-- Exercise brief --
The records below must be returned exactly, with every picture left out.

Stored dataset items
———

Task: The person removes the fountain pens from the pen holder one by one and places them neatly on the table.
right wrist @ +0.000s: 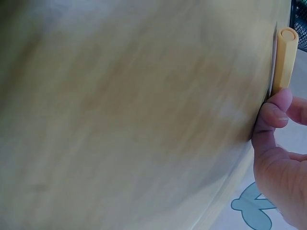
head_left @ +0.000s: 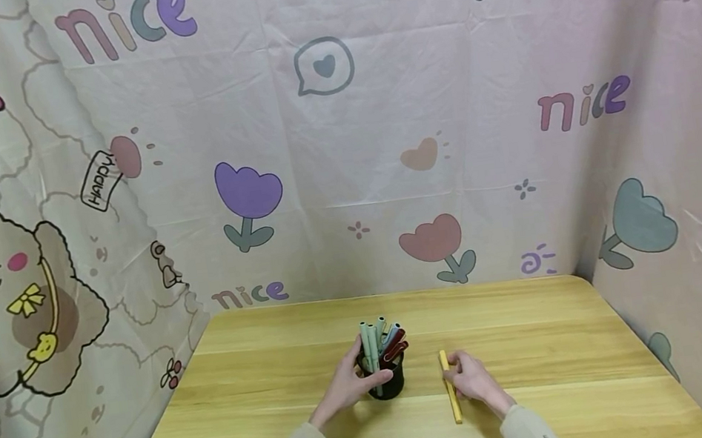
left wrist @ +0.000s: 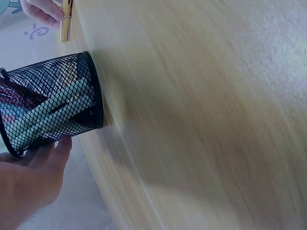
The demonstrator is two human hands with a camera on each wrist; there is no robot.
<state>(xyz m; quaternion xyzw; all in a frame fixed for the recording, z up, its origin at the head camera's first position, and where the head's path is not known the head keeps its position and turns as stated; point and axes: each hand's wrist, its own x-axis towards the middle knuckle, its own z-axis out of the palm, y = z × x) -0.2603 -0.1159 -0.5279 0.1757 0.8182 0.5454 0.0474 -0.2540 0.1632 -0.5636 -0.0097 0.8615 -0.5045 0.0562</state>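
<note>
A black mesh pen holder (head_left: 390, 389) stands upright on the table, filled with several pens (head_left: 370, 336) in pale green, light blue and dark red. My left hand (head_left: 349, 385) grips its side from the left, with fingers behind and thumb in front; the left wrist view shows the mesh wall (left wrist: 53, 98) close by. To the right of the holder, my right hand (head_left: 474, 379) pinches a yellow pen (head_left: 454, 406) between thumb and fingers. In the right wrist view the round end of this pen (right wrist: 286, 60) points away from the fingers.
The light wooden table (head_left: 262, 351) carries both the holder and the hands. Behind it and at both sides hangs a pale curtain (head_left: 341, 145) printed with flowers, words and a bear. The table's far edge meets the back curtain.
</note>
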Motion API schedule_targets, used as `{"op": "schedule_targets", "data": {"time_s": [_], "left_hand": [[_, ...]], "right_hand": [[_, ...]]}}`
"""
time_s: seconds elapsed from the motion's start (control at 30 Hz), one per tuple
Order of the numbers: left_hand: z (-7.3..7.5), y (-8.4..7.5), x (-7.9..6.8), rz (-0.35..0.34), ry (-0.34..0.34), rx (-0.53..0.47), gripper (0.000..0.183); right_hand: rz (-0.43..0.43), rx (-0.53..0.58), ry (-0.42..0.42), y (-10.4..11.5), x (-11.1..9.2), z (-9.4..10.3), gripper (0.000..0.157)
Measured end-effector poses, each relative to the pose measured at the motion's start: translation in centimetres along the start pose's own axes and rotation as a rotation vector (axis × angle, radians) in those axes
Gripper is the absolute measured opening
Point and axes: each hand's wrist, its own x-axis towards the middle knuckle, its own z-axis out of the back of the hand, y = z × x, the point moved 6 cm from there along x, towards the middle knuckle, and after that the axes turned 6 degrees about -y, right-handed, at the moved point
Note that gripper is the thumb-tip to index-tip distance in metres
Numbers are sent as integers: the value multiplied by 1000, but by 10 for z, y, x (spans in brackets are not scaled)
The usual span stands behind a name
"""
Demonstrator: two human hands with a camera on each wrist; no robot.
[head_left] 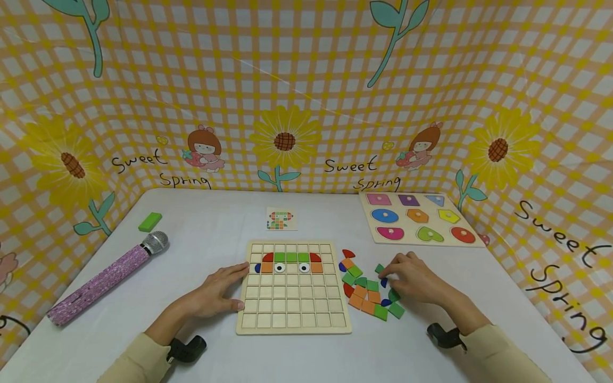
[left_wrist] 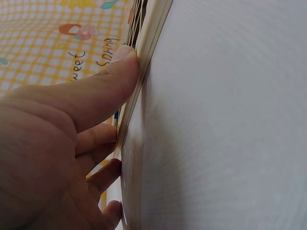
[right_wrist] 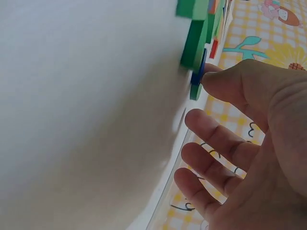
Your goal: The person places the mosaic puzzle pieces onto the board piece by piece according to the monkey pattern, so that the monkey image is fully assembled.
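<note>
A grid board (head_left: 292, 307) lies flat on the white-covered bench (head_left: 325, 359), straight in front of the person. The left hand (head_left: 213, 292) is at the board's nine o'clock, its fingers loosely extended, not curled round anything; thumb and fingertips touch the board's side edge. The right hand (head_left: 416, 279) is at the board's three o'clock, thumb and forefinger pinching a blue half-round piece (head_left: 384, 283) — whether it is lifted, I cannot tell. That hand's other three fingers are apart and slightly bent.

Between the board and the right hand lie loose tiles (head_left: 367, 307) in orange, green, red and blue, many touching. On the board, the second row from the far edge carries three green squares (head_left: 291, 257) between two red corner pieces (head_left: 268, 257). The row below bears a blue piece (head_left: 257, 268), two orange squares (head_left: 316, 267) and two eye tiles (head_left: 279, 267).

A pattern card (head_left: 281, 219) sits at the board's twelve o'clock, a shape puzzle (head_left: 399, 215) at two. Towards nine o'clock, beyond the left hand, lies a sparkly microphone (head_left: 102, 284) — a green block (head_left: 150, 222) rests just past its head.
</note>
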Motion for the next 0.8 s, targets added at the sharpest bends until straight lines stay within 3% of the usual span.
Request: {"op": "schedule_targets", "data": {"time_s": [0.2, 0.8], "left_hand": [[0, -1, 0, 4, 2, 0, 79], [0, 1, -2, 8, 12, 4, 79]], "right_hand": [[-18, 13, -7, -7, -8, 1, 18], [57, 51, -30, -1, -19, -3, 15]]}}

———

-- Task output --
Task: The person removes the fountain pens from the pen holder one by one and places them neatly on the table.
right wrist @ +0.000s: 
head_left @ +0.000s: 
left wrist @ +0.000s: 
The demonstrator is two human hands with a camera on each wrist; there is no robot.
<state>(xyz m; quaternion xyzw; all in a frame fixed for the recording, z up, its origin at the head camera's first position, and where the head's path is not known the head keeps its position and turns as stated; point and axes: each hand's wrist, its own x-axis towards the middle knuckle, its own z-axis out of the palm, y = z × x) -0.2603 -0.1159 -0.5279 0.1757 0.8182 0.5454 0.0474 -0.2540 0.1632 -0.5636 -0.0097 0.8615 -0.5045 0.0562</state>
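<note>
A black mesh pen holder (head_left: 390, 389) stands upright on the table, filled with several pens (head_left: 370, 336) in pale green, light blue and dark red. My left hand (head_left: 349, 385) grips its side from the left, with fingers behind and thumb in front; the left wrist view shows the mesh wall (left wrist: 53, 98) close by. To the right of the holder, my right hand (head_left: 474, 379) pinches a yellow pen (head_left: 454, 406) between thumb and fingers. In the right wrist view the round end of this pen (right wrist: 286, 60) points away from the fingers.
The light wooden table (head_left: 262, 351) carries both the holder and the hands. Behind it and at both sides hangs a pale curtain (head_left: 341, 145) printed with flowers, words and a bear. The table's far edge meets the back curtain.
</note>
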Motion API schedule_targets, used as `{"op": "schedule_targets", "data": {"time_s": [_], "left_hand": [[_, ...]], "right_hand": [[_, ...]]}}`
"""
time_s: seconds elapsed from the motion's start (control at 30 Hz), one per tuple
Order of the numbers: left_hand: z (-7.3..7.5), y (-8.4..7.5), x (-7.9..6.8), rz (-0.35..0.34), ry (-0.34..0.34), rx (-0.53..0.47), gripper (0.000..0.183); right_hand: rz (-0.43..0.43), rx (-0.53..0.58), ry (-0.42..0.42), y (-10.4..11.5), x (-11.1..9.2), z (-9.4..10.3), gripper (0.000..0.157)
Measured end-effector poses, each relative to the pose measured at the motion's start: translation in centimetres along the start pose's own axes and rotation as a rotation vector (axis × angle, radians) in those axes
Gripper is the absolute measured opening
Point and axes: each hand's wrist, its own x-axis towards the middle knuckle, its own z-axis out of the back of the hand, y = z × x, the point moved 6 cm from there along x, towards the middle knuckle, and after that the axes turned 6 degrees about -y, right-handed, at the moved point
Note that gripper is the thumb-tip to index-tip distance in metres
Numbers are sent as integers: the value multiplied by 1000, but by 10 for z, y, x (spans in brackets are not scaled)
The usual span stands behind a name
"""
Demonstrator: two human hands with a camera on each wrist; no robot.
[head_left] 
[left_wrist] 
[right_wrist] 
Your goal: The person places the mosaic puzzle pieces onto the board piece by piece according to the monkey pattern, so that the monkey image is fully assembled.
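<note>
A grid board (head_left: 292, 307) lies flat on the white-covered bench (head_left: 325, 359), straight in front of the person. The left hand (head_left: 213, 292) is at the board's nine o'clock, its fingers loosely extended, not curled round anything; thumb and fingertips touch the board's side edge. The right hand (head_left: 416, 279) is at the board's three o'clock, thumb and forefinger pinching a blue half-round piece (head_left: 384, 283) — whether it is lifted, I cannot tell. That hand's other three fingers are apart and slightly bent.

Between the board and the right hand lie loose tiles (head_left: 367, 307) in orange, green, red and blue, many touching. On the board, the second row from the far edge carries three green squares (head_left: 291, 257) between two red corner pieces (head_left: 268, 257). The row below bears a blue piece (head_left: 257, 268), two orange squares (head_left: 316, 267) and two eye tiles (head_left: 279, 267).

A pattern card (head_left: 281, 219) sits at the board's twelve o'clock, a shape puzzle (head_left: 399, 215) at two. Towards nine o'clock, beyond the left hand, lies a sparkly microphone (head_left: 102, 284) — a green block (head_left: 150, 222) rests just past its head.
</note>
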Motion for the next 0.8 s, targets added at the sharpest bends until straight lines stay within 3% of the usual span.
Request: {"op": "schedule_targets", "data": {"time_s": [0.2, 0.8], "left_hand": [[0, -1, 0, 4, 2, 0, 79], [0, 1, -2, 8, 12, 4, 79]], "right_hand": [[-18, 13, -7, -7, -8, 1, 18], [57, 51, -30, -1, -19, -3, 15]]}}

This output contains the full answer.